A while back, during therapy which I was having to help me get over breakup (my ex left me two years ago, still sometimes painful), I was considering whether to go into a new relationship for the first time post-breakup, and was hesitant. My therapist wondered whether I would feel 'disloyal' or even 'unfaithful' to my previous relationship, or to my ex, by starting something new. I found it a curious question, it didn't really make sense to me at the time. If anything, I felt the disloyal one was my ex, as it was she who had left in the first place, and then gone on to someone new!

 

More recently, I've just got into a romantic situation with someone else. For a variety of reasons (which I won't go into now) we're both feeling a little bit cautious about whether to take things further, so just going slowly initially. But one of her reasons is to do with her own ex, who broke up with her a year ago.
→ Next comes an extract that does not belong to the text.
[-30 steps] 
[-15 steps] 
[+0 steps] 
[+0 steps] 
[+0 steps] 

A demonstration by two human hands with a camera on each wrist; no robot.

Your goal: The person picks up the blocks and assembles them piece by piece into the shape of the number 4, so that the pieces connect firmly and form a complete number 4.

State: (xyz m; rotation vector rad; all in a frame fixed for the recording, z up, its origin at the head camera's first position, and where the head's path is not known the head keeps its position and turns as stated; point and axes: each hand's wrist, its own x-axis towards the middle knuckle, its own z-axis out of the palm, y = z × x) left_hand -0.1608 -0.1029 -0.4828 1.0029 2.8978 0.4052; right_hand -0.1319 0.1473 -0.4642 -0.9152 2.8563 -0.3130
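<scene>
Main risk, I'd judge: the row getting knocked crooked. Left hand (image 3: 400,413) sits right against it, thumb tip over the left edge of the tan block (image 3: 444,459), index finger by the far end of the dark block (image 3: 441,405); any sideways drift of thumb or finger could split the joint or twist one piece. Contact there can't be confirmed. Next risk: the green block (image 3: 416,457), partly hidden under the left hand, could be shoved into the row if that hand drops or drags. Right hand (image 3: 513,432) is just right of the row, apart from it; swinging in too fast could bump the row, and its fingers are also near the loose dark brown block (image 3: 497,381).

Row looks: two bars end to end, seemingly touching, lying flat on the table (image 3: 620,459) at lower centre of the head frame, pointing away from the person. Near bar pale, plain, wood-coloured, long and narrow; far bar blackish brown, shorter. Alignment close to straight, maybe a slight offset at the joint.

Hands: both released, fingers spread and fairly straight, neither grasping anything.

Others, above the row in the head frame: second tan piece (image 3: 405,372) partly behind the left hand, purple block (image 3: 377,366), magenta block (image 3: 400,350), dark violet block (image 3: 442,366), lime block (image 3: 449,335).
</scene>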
She had exactly this feeling (after she and I had slept together) of feeling guilty, as though she was being unfaithful to her ex. She knows that rationally she's not being unfaithful, as their relationship is over, he left her, so there's nothing left to be unfaithful to. But yet still felt that way somehow.

 

It's a curious thing, so I'm just wondering if anyone has any experience of these kind of feelings. My thoughts are that it could be do with how much you've let go of your previous relationship. If you're still not completely over the last relationship, and maybe even still hoping for a chance of it returning, then perhaps that might be why it might feel like being unfaithful to be with someone else. Any thoughts?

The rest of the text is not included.